A steep slope on the westside of Fidalgo Island, part of a nature preserve owned and managed by  San Juan Preservation Trust, is vulnerable to damage from seasonal water runoff after it was illegally clearcut by a neighboring property owner.  - Contributed photo/SJPT
A steep slope on the westside of Fidalgo Island, part of a nature preserve owned and managed by San Juan Preservation Trust, is vulnerable to damage from seasonal water runoff after it was illegally clearcut by a neighboring property owner.
— image credit: Contributed photo/SJPT

It’s not the first time that someone treated its protected land with disregard.

But on this occasion, and largely because of the extent of the transgression, the San Juan Preservation Trust came out swinging. As a result, the owner of an Anacortes bed-and-breakfast accused in a Skagit County court of clear-cutting a waterfront nature preserve agreed to pay the Preservation Trust $100,000 to settle the matter before it went to trial.

“It’s happened in the past--we call it ‘timber trespass’--and typically we’ve settled,” said Tim Seifert, executive director of the Lopez Island-based land conservation organization. “This time we decided we needed to make an example out of it and to let people know that we’re going to protect our land.”Geary Preserve

According to the Preservation Trust, the owner of the Ship House Inn presumably ordered the removal of all the trees from a one-quarter acre area of steep waterfront embankment to enhance the view from his lodging establishment. That area is part of the Trust-owned 1.25-mile John H. Geary Shoreline Preserve, a 38-acre collection of 22 contiguous parcels on the west side of Fidalgo Island, near the intersection of Marine Drive and Rosario Road.

The preserve was created and permanently conserved 22 years ago by a group of neighbors concerned over a prospective development along the neighborhood’s steep and scenic hillside.

“It’s not a huge swath of land but the entire bank was cleared of trees,” Seifert said. “The ironic thing is that we often work with neighbors when there’s something that we can do.”

The embankment was clearcut sometime during the winter. Seifert noted that no permits for tree removal were ever filed by the owner of the bed-and-breakfast, whose property sits directly above the area of the preserve that was denuded of trees.

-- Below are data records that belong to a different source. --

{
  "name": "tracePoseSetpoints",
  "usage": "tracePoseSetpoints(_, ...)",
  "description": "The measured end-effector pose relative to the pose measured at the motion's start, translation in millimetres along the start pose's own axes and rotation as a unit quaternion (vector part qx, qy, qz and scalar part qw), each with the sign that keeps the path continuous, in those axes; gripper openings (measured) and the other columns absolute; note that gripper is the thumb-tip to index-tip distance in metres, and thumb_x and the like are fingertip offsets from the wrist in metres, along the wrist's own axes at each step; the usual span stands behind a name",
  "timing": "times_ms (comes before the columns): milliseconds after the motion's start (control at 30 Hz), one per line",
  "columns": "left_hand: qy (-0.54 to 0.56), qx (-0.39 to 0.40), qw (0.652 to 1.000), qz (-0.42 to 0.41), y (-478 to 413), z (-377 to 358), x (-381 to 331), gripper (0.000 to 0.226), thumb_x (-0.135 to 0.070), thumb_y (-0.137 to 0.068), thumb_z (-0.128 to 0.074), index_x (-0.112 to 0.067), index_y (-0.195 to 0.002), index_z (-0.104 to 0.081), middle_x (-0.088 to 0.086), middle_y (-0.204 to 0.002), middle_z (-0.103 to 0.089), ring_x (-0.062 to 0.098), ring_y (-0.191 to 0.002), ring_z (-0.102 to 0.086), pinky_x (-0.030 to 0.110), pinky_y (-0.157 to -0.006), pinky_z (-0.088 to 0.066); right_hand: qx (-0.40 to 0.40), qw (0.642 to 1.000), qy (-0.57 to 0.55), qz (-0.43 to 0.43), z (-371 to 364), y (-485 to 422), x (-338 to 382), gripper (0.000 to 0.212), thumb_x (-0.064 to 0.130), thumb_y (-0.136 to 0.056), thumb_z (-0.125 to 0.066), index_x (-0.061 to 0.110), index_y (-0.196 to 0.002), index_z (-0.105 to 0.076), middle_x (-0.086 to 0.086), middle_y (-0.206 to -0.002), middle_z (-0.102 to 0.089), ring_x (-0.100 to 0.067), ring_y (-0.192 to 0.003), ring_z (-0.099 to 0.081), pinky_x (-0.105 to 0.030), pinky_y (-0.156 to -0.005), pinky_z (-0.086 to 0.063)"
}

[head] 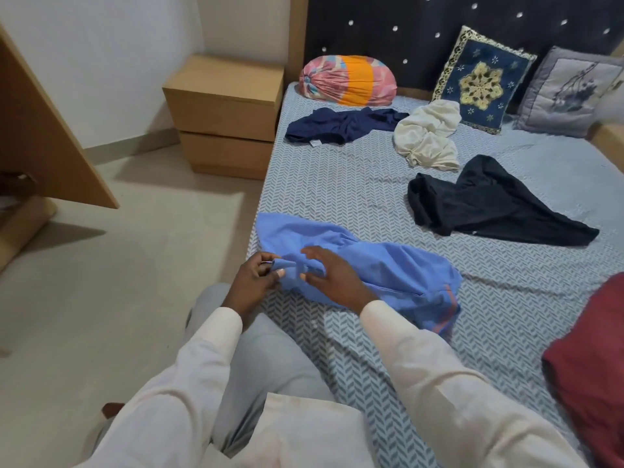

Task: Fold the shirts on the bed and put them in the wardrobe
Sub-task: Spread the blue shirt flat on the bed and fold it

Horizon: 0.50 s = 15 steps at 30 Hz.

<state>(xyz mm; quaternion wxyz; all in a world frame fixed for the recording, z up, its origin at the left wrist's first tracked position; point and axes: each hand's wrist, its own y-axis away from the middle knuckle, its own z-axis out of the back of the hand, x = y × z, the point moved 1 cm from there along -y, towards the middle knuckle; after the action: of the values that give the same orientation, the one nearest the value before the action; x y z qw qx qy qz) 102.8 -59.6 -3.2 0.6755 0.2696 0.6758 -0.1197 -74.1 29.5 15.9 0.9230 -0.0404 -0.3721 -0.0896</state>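
A crumpled light blue shirt lies at the near left edge of the bed. My left hand pinches a bunched corner of it at the bed's edge. My right hand rests on the same shirt with its fingers curled round a fold. Farther up the bed lie a black shirt, a cream shirt and a navy shirt, all unfolded. A dark red garment sits at the right edge. A wooden wardrobe door stands open at the left.
A wooden two-drawer nightstand stands beside the bed's head. A pink and orange bolster, a blue patterned cushion and a grey cushion lean on the dark headboard. Beige floor stretches left of the bed.
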Motion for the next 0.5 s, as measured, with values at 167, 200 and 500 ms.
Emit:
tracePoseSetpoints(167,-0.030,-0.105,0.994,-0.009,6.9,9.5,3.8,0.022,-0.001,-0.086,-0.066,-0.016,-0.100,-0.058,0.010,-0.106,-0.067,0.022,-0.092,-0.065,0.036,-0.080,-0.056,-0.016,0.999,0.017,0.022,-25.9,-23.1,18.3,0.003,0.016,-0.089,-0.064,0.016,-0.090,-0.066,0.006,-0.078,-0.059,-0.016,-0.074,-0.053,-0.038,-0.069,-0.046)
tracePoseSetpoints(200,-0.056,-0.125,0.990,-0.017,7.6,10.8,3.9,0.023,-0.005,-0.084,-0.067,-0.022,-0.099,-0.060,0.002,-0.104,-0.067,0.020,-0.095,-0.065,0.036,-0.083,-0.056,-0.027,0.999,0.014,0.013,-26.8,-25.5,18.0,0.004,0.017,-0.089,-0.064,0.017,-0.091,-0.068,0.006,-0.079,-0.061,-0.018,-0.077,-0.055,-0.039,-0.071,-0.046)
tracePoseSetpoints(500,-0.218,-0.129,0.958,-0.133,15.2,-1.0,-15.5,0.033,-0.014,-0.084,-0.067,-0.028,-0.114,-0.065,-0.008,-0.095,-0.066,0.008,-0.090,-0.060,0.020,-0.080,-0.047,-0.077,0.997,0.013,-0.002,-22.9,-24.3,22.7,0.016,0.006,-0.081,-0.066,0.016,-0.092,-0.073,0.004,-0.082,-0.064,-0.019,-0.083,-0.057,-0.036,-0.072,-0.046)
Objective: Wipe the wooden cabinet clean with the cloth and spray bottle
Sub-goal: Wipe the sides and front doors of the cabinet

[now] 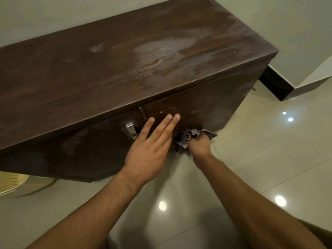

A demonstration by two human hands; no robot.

The settlement, filed May 22 in Skagit County Superior Court, prompted the Preservation Trust to drop a pending lawsuit. Documents were filed with the court by the Trust June 5 noting that the agreed upon amount had been paid in full.

Seifert said the uprooting of trees and vegetation has destabilized an extremely steep embankment that was already prone to damage by seasonal water-runoff. The Trust intends to use money from the settlement to stabilize the bank, restore vegetation, educate neighbors about the waterfront preserve and implement strategies that might help avoid future violations.

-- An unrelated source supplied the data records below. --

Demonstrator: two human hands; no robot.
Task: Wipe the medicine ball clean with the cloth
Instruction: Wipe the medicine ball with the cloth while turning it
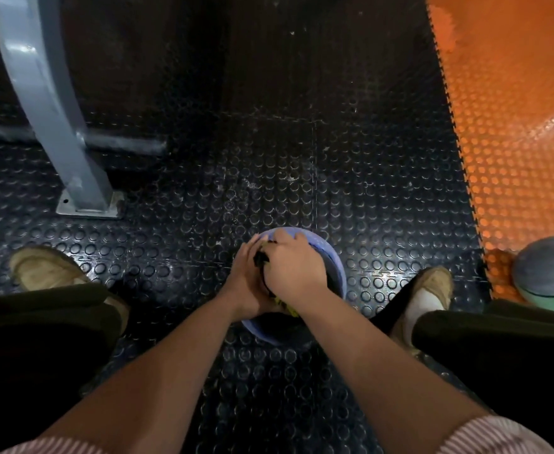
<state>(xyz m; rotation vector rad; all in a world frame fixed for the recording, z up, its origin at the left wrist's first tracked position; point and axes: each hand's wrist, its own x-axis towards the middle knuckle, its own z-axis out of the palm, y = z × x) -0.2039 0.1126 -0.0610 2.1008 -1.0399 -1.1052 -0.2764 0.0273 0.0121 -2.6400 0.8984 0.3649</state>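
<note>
Ball: blue with dark panels, down on the studded black floor, low and central under the camera. Sits between two tan shoes, left shoe well off one side of the ball and right shoe nearer on the other, probably so the legs fence it in and stop any roll. Right hand: lies over the ball's top, fingers curled and closed on the cloth, pressing it down; dark folds show at the knuckles, a yellow scrap at the wrist side of the ball. Left hand: pressed against the ball's left flank, partly tucked beneath the right, likely as a brace so rubbing does not spin the ball; whether clamped on a corner of cloth or merely flat on the ball, cannot tell. Second ball: grey and green, well right of the ball, beside the orange mat, apparently waiting. Grey post: far up-left of the ball, clear of the work.
</note>
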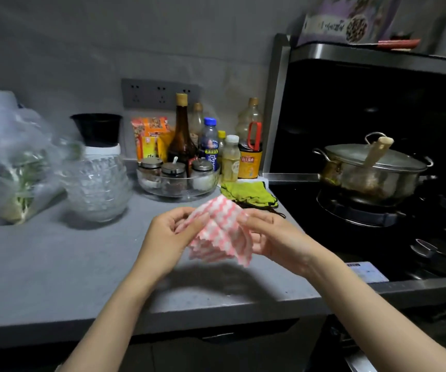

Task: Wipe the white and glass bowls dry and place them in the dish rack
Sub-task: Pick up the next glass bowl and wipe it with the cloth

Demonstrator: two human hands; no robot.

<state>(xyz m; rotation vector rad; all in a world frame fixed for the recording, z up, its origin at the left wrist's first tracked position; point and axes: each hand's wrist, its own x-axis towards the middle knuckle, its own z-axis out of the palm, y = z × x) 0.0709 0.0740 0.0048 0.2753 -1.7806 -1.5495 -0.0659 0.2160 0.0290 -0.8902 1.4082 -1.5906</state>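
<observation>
Both grips: left grip (168, 237) and right grip (273, 237) pinching cloth (218, 232)
Cloth: pink-white, bunched, above worktop (55, 264)
Glass bowl (97, 189): back left, untouched

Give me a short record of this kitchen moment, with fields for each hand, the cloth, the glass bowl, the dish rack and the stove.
left hand: grips the pink-and-white cloth
right hand: grips the same cloth
cloth position: above the grey counter, touching no bowl
glass bowl: on the counter, left of the hands, untouched
dish rack: not in view
stove: lidded pot stands on it
</observation>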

Founded in 1979, the Preservation Trust, a non-profit, membership-based land trust manages more than 280 properties, 39 miles of shoreline, 21 miles of trails and 15,000 acres on 20 islands in the San Juans and neighboring areas.

“No one likes to seek legal remedy, but this community worked very hard to protect this shoreline,” said Keith Gerrard, president of the Preservation Trust board of trustees. “We have a responsibility to defend all of our nature preserves in perpetuity, and we won’t shy away from that commitment.”